[Exercise details] Report every line below that carries the word "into".

[Record set]
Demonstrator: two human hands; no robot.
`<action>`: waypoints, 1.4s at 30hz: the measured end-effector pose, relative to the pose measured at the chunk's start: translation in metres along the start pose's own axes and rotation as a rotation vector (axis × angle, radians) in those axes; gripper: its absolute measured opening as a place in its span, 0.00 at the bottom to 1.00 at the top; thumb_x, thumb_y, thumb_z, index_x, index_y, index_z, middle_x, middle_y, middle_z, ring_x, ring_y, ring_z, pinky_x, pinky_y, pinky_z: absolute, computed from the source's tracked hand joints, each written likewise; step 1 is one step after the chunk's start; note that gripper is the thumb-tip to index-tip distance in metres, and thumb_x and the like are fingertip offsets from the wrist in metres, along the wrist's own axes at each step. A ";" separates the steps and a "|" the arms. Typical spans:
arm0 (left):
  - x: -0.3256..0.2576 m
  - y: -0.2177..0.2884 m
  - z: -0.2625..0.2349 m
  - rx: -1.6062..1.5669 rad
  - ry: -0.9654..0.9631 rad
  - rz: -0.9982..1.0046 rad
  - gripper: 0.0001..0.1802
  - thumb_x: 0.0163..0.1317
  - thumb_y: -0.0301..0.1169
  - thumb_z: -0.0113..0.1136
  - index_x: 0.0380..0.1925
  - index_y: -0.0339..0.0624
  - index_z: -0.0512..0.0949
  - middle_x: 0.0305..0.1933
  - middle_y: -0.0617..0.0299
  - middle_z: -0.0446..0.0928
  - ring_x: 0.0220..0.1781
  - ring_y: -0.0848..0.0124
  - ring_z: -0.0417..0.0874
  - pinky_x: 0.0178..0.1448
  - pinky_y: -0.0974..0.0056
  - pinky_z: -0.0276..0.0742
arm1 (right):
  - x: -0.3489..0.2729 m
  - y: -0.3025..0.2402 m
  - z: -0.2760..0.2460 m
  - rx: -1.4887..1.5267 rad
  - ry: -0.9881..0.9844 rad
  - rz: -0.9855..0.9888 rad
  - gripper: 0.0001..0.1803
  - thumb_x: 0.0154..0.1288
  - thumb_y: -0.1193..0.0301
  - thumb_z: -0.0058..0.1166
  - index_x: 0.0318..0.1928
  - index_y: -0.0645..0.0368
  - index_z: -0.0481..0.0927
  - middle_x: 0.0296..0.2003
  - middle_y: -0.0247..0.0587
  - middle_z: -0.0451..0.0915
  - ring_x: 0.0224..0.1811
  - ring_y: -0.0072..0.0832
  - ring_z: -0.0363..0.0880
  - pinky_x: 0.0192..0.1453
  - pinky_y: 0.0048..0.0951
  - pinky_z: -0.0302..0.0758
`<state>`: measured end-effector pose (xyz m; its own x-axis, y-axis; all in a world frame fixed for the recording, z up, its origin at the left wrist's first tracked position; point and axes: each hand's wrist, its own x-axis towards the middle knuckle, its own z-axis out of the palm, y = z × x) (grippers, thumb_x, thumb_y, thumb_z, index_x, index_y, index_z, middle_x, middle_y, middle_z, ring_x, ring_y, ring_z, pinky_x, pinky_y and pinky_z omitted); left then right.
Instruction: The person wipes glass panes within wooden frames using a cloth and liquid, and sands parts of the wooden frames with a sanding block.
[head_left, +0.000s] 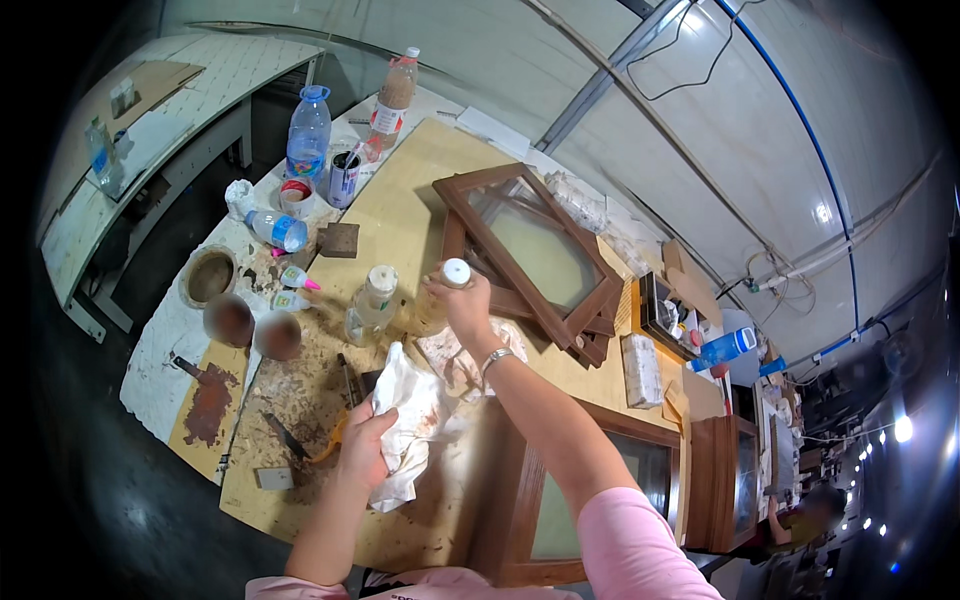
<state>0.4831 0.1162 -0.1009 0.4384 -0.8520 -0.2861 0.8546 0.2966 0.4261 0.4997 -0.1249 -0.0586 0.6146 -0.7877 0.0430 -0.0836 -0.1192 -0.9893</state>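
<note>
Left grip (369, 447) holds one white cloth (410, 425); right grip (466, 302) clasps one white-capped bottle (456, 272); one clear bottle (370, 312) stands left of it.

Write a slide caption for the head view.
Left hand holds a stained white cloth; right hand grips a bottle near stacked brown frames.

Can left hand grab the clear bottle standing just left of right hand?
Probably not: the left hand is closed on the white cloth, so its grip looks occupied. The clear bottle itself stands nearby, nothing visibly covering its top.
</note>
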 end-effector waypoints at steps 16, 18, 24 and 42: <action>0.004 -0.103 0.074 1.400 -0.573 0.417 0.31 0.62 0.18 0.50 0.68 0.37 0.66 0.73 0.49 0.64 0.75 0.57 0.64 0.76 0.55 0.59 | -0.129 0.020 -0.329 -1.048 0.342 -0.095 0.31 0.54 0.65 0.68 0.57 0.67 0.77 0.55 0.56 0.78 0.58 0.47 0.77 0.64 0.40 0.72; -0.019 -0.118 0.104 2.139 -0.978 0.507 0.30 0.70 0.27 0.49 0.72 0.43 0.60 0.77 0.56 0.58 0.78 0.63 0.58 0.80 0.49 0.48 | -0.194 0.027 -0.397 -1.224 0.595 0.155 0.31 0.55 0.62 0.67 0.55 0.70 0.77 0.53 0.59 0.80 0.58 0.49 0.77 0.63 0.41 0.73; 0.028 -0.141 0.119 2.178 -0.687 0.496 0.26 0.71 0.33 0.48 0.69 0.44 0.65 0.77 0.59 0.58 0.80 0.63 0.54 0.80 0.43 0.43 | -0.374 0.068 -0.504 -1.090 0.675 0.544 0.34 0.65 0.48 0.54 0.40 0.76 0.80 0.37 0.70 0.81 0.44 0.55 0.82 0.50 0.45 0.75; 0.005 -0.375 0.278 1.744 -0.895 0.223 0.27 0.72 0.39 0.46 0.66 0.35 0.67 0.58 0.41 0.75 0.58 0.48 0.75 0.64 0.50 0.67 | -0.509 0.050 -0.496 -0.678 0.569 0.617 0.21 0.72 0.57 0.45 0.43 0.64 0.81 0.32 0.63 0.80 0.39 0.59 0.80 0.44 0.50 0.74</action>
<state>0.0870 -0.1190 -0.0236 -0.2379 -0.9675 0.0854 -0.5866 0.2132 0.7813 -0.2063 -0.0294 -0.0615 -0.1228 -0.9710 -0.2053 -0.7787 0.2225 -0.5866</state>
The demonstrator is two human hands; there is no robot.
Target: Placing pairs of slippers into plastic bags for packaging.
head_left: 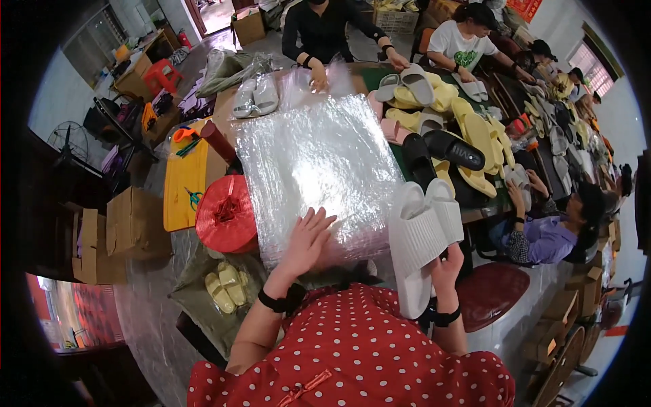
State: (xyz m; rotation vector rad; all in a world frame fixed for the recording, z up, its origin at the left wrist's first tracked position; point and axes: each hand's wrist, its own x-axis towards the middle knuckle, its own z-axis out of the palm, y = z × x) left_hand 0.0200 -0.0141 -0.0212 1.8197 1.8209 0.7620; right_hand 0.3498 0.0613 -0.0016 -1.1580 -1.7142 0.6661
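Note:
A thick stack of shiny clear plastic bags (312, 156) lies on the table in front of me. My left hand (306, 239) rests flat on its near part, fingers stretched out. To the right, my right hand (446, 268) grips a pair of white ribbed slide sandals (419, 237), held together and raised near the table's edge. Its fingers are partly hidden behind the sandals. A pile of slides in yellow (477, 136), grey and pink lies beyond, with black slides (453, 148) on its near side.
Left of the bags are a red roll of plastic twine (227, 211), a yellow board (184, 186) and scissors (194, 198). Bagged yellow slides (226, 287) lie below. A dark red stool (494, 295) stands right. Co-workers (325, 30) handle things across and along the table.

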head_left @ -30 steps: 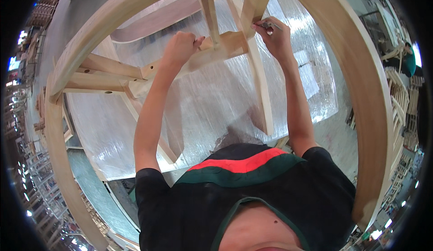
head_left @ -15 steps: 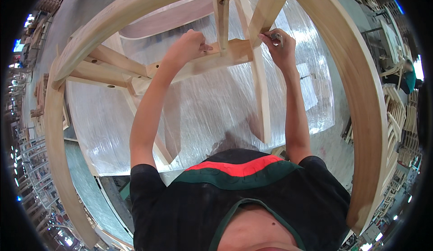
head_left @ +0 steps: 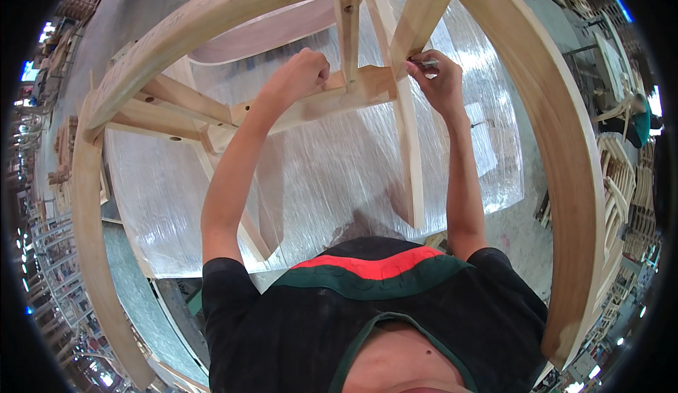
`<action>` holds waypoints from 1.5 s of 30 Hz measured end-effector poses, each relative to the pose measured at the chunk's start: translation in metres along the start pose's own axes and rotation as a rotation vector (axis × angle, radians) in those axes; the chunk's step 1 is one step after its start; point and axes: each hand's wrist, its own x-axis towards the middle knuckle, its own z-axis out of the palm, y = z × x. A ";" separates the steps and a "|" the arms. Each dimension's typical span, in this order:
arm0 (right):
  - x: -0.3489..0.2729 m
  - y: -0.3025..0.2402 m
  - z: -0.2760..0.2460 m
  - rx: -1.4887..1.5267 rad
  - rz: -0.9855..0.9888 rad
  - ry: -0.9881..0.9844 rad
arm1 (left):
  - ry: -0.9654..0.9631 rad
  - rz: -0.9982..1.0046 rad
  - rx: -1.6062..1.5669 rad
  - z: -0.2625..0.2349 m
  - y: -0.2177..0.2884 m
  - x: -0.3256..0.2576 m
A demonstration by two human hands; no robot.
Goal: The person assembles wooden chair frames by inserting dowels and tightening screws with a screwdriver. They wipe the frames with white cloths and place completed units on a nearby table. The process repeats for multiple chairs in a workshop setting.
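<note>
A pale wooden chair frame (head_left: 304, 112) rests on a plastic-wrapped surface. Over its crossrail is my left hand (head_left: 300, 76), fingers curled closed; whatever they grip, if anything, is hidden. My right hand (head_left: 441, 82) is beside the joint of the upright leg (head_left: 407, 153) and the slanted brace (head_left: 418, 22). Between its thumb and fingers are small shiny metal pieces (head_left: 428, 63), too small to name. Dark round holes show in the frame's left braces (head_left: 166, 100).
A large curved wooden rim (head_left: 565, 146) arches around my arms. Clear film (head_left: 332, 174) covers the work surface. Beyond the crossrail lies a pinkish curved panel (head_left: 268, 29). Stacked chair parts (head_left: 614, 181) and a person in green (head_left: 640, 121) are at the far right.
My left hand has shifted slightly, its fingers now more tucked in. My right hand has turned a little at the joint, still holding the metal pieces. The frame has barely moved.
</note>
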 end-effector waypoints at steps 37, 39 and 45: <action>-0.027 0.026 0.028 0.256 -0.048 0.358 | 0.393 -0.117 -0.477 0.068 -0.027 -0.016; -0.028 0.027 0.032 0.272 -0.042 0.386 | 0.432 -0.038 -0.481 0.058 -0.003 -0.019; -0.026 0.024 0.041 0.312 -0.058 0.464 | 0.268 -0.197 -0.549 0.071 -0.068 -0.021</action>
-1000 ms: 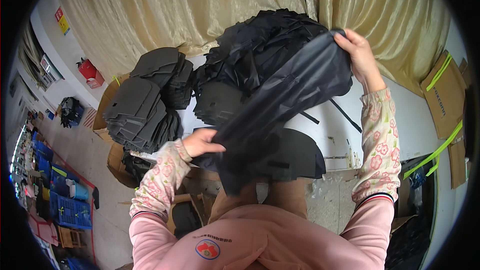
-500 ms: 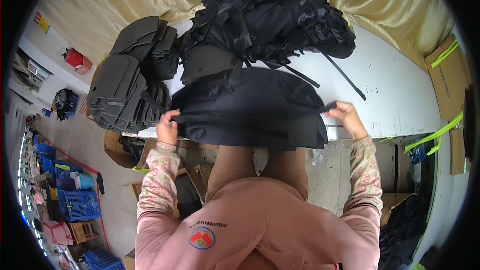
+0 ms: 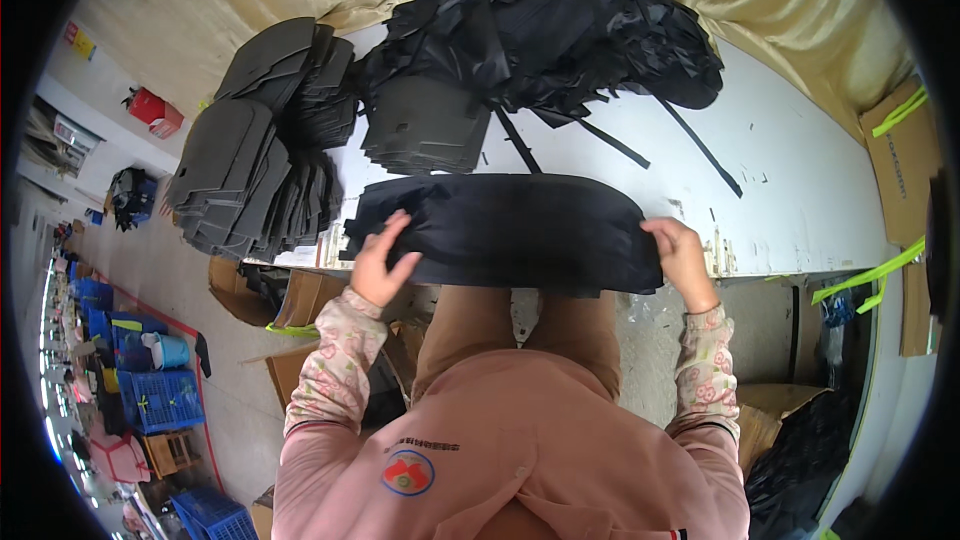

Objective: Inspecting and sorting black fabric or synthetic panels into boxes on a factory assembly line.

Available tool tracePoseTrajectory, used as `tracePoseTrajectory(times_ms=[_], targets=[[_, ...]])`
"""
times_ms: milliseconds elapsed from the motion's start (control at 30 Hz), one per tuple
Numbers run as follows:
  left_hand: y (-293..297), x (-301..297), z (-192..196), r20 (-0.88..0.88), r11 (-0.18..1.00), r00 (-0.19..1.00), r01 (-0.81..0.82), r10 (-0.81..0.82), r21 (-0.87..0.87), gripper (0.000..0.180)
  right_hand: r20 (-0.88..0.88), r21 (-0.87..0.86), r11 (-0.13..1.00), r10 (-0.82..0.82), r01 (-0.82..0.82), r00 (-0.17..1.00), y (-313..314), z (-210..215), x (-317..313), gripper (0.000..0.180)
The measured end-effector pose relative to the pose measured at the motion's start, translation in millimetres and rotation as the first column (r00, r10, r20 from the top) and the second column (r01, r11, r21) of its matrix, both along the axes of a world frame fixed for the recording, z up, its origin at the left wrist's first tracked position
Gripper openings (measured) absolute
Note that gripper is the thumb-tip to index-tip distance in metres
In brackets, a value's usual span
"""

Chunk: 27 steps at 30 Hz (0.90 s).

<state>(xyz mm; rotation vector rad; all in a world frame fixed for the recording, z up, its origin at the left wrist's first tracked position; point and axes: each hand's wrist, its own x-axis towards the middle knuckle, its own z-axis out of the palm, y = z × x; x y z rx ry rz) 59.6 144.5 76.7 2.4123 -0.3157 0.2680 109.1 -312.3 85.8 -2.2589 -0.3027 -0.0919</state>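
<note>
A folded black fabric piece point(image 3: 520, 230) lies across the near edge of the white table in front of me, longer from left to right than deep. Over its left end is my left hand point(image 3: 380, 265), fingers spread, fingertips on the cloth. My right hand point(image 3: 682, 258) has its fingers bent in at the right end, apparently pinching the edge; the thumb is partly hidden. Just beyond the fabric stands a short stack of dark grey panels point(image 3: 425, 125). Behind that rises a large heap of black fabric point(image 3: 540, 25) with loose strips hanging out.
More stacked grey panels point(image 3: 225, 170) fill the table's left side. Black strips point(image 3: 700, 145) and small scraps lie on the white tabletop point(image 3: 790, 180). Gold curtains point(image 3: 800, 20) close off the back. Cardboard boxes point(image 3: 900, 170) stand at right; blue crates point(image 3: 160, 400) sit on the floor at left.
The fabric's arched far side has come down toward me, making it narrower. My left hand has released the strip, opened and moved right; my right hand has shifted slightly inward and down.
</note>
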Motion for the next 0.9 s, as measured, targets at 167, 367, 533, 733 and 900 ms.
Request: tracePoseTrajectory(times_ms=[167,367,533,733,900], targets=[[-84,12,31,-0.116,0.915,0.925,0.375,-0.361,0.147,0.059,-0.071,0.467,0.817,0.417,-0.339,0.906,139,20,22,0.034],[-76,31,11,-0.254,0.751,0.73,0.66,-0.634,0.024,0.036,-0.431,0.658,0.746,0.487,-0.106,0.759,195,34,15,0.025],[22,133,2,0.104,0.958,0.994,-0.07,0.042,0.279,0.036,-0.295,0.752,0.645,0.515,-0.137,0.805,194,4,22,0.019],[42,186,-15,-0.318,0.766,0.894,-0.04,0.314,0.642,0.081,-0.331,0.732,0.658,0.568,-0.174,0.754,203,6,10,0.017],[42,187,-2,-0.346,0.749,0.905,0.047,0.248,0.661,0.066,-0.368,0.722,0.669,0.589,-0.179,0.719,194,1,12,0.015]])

[Solution to this problem]
Target: Placing pairs of slippers into plastic bags for packaging.
Objective: Inspecting and sorting black fabric or synthetic panels into boxes on a factory assembly line.

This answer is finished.